Professora de Direito da Universidade de Brasília (UnB) e presidente da Comissão de Anistia, Eneá de Stutz e Almeida reforça o caráter pedagógico do julgamento desse caso. “As pessoas foram dormir empregadas e acordaram sem emprego. Há farta documentação que comprova que houve perseguição política. É a primeira vez que um coletivo de funcionários é reconhecido como anistiado político no Brasil. Eles só pedem o reconhecimento disso, nada mais”, afirma Eneá.
Além da política
Finalista do Prêmio Jabuti de Literatura em 2006, com o livro Pouso Forçado: a história por trás da destruição da Panair do Brasil pelo regime militar (Editora Record), o jornalista Daniel Leb Sasaki estuda o assunto há mais de 20 anos. “A Panair era símbolo do país. Um orgulho da aviação nacional. A empresa estava bem e, de repente, teve suas instalações ocupadas por tropas”, explica o jornalista, ao relembrar o choque causado na opinião pública com o fechamento da companhia.
Para ele, além da política, também pesou a pressão econômica. “O governo começou a baixar decretos-leis contra a empresa.

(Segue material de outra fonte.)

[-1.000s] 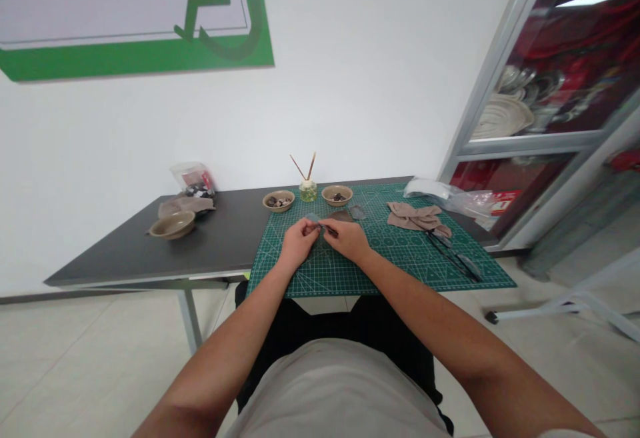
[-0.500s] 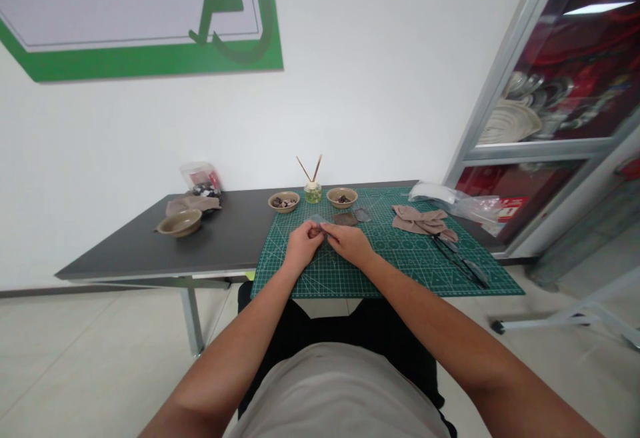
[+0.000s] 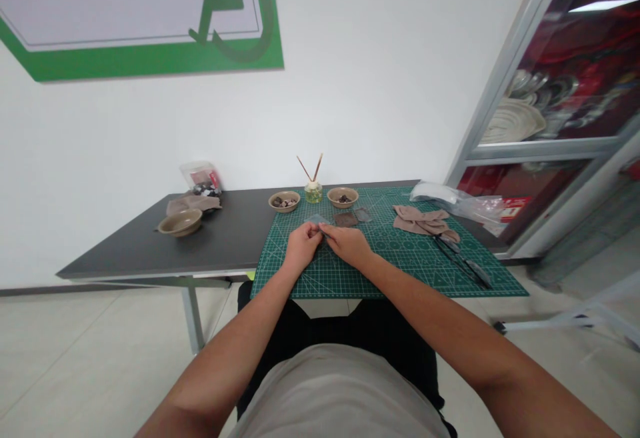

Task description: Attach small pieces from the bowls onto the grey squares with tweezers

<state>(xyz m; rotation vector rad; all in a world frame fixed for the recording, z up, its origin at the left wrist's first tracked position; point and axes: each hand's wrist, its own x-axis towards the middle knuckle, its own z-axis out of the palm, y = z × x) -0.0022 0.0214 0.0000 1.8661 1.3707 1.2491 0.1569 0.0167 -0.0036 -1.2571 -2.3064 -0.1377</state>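
Observation:
My left hand (image 3: 303,245) and my right hand (image 3: 349,243) meet fingertip to fingertip over the green cutting mat (image 3: 320,279). Both are closed, with thumbs and forefingers pinched together around something small that my fingers mostly hide. Just beyond the fingertips a small clear, greyish flat piece (image 3: 315,219) lies on the mat. Right of it are a brown square pad (image 3: 346,219) and a grey translucent square (image 3: 363,214). Two tan bowls stand farther back: the left bowl (image 3: 285,202) holds dark and pale bits, the right bowl (image 3: 343,198) dark bits.
A glass jar (image 3: 313,192) with two sticks stands between the bowls. To the right lie a brown cloth (image 3: 425,221), a pair of glasses (image 3: 465,263) and a plastic bag (image 3: 455,199). Another bowl (image 3: 181,223), a cloth and a clear container (image 3: 201,178) sit on the left.
My hands stay together in nearly the same place, with the fingers shifting only slightly. The view has moved a very little.

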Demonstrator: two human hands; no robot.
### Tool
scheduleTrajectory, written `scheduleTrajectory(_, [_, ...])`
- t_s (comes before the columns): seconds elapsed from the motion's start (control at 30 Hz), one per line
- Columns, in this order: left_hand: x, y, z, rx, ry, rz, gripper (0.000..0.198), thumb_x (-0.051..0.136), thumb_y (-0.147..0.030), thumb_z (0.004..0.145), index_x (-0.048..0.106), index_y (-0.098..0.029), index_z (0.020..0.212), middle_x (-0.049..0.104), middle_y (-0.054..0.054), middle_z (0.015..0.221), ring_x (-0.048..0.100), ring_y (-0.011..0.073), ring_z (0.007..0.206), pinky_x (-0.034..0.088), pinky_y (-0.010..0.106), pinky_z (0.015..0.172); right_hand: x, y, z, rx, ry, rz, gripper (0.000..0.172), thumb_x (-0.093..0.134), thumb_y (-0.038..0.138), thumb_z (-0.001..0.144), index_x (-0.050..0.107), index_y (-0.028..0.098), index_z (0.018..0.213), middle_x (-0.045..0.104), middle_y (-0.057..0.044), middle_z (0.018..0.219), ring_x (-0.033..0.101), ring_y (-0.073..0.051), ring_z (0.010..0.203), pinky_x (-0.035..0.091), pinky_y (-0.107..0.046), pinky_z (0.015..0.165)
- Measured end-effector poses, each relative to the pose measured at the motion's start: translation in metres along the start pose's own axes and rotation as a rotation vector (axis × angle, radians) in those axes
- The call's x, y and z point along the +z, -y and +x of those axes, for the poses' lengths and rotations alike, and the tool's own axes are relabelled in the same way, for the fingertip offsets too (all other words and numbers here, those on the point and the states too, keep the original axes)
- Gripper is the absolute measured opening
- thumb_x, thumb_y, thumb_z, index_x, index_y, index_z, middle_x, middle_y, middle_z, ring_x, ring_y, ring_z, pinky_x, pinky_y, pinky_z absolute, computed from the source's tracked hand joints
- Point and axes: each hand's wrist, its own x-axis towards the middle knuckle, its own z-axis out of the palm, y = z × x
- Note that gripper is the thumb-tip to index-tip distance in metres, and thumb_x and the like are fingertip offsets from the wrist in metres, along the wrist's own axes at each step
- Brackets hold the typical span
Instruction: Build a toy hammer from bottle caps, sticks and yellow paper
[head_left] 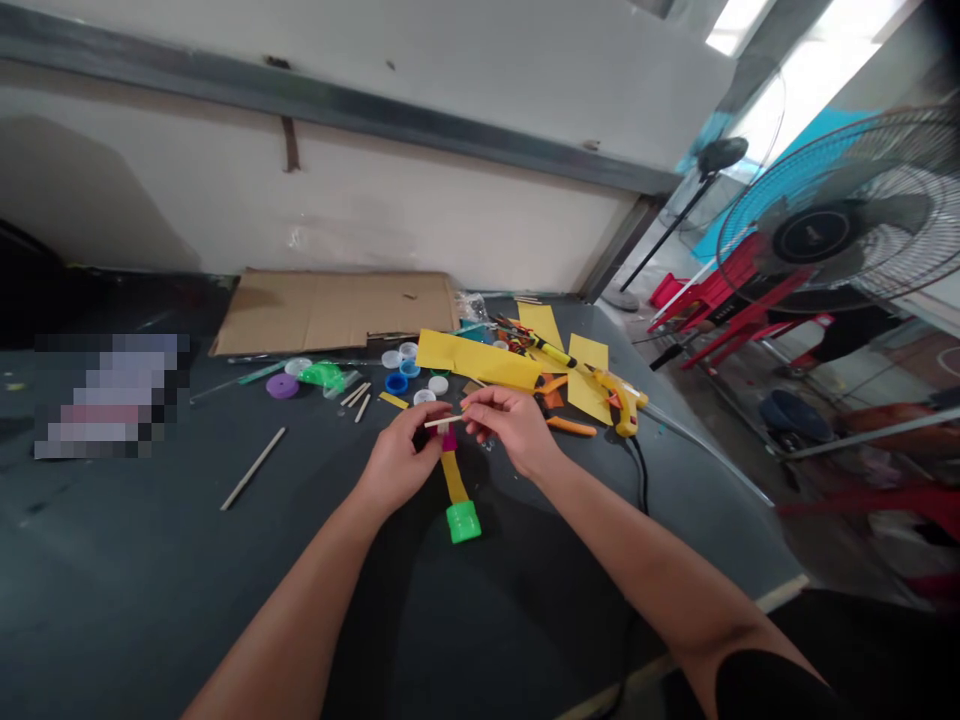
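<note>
My left hand (400, 462) and my right hand (510, 428) meet above the dark tabletop (187, 560), both pinching a thin wooden stick (444, 421). Just below the fingers sits a small magenta piece (448, 440). From it a yellow strip (454, 477) runs down to a green plastic bottle cap (463, 522). Beyond my right hand lie orange-handled scissors (570, 427) and a yellow hot glue gun (619, 402). Cut yellow card (476, 360) lies behind my hands, with several plastic bottle caps (397, 383) to its left.
A flattened cardboard sheet (330, 312) lies against the wall. A purple tape roll (282, 386), loose wooden sticks (253, 468) and a black cord (640, 475) are on the table. Past the right edge stand a wire-caged fan (832, 230) and red plastic chairs (724, 295).
</note>
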Motion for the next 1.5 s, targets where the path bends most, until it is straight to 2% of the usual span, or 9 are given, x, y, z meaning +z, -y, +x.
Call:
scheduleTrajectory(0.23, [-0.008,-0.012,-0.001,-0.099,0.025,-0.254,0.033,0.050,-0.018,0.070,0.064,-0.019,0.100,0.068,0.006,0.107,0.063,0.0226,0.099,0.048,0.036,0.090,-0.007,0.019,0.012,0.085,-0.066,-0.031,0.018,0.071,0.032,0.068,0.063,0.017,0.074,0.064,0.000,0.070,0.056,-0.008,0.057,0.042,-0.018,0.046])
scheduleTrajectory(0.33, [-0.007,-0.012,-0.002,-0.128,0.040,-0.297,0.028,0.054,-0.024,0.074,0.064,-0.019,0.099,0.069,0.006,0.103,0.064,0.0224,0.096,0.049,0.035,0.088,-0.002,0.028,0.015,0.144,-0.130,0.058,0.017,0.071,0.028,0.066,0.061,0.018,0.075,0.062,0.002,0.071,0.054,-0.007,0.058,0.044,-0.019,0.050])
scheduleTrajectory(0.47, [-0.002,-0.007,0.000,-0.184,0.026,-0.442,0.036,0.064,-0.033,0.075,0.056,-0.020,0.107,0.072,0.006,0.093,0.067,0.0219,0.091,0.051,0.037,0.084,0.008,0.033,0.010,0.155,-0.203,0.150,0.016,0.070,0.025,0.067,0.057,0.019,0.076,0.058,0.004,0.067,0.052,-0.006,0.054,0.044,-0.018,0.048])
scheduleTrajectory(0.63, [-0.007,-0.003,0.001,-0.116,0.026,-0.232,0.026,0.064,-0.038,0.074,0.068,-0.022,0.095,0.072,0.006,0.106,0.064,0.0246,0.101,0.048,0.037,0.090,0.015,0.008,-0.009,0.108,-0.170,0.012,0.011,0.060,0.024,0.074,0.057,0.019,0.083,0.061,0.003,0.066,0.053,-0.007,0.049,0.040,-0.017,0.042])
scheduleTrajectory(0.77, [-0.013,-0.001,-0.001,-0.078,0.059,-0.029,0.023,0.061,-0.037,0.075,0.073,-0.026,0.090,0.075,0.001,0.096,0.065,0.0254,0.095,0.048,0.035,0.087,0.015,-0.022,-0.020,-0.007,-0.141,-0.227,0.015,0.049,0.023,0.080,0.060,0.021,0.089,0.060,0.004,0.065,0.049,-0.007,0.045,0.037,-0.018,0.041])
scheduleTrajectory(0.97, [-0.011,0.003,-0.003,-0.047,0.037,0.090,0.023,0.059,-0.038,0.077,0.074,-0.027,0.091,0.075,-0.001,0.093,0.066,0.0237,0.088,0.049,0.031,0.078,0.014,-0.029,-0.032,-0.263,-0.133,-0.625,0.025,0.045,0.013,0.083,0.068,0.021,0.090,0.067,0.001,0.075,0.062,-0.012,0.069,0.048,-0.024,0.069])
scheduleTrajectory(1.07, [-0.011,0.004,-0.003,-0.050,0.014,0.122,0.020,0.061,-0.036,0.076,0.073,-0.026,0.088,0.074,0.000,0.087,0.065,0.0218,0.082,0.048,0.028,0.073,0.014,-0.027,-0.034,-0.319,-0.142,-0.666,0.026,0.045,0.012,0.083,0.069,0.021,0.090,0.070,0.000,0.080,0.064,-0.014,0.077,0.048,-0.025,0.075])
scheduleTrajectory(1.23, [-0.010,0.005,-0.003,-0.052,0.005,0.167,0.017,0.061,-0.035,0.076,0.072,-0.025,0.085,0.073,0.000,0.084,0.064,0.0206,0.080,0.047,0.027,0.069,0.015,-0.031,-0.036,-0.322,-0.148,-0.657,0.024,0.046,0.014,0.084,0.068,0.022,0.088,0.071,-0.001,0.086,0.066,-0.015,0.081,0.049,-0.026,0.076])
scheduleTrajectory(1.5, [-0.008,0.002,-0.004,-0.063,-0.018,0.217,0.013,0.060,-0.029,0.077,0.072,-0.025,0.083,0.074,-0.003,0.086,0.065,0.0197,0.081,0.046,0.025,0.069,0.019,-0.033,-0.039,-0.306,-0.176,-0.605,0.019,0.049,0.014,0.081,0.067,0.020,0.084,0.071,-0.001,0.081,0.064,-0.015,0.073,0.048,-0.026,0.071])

Quando a Panair foi fechada, os aviões a jato foram arrendados para a Varig e a Cruzeiro, que participaram da trama para que não houvesse continuidade dos seus voos. Eles pagavam metade do preço do mercado internacional pelo aluguel dos aviões. Empresas estrangeiras não podiam alugar. A Varig e a Cruzeiro foram protegidas”.
Decolagem, voo e queda
Depois de 31 anos de existência, após começar como Nyrba (New York-Rio-Buenos Aires Line) e passar pelas mãos da Pan Am, ambas norte-americanas, a Panair teve seu controle transferido em 1961 para Rocha Miranda e Simonsen, empresários brasileiros com forte atuação nos setores de seguros e café, respectivamente.
No dia 10 de fevereiro de 1965, um decreto do governo militar interrompeu todas as atividades da companhia, alegando “irrecuperável situação financeira”, o que, como atestou a Comissão da Verdade, não correspondia aos fatos. Cinco dias depois, foi decretada a falência da empresa, resultando na demissão de 5 mil funcionários e na expropriação do patrimônio.
No mesmo dia em que os voos foram interrompidos, a Varig assumiu as rotas da Panair, gerando suspeitas a respeito de um possível acordo entre os militares e a companhia aérea gaúcha, que então se consolidou como uma grande potência nacional.
Em 2020, a 14ª Vara Federal Cível do Rio de Janeiro decidiu que os herdeiros de Celso da Rocha Miranda deveriam receber uma indenização de R$ 104 mil pelos danos causados pela ditadura; Rodolfo, um dos herdeiros, optou por não solicitar nova compensação.
Estudiosos do assunto consideram que a perseguição à empresa estava associada à combinação de três fatores: a proximidade de Celso Rocha Miranda e Mario Wallace Simonsen com o ex-presidente Juscelino Kubitscheck, a linha editorial da TV Excelsior contrária à ditadura e a preferência do regime pela Varig. A Excelsior, do grupo Simonsen, resistiu à censura e foi sufocada pelo governo militar até ter a falência decretada, em 1970.
Essa também foi a linha de raciocínio adotada pela conselheira Vanda Davi Fernandes de Oliveira, relatora do caso na Comissão de Anistia, ao proferir seu voto favorável à reparação histórica a Celso Rocha Miranda. O colegiado entendeu que o fechamento da Panair foi consequência da perseguição política aos sócios da empresa, em meio a interesses ocultos, tanto nacionais quanto internacionais, que visavam criar um monopólio nas rotas internacionais de voo. Em 2021, no governo Jair Bolsonaro, com outros integrantes, a mesma comissão havia negado o pedido.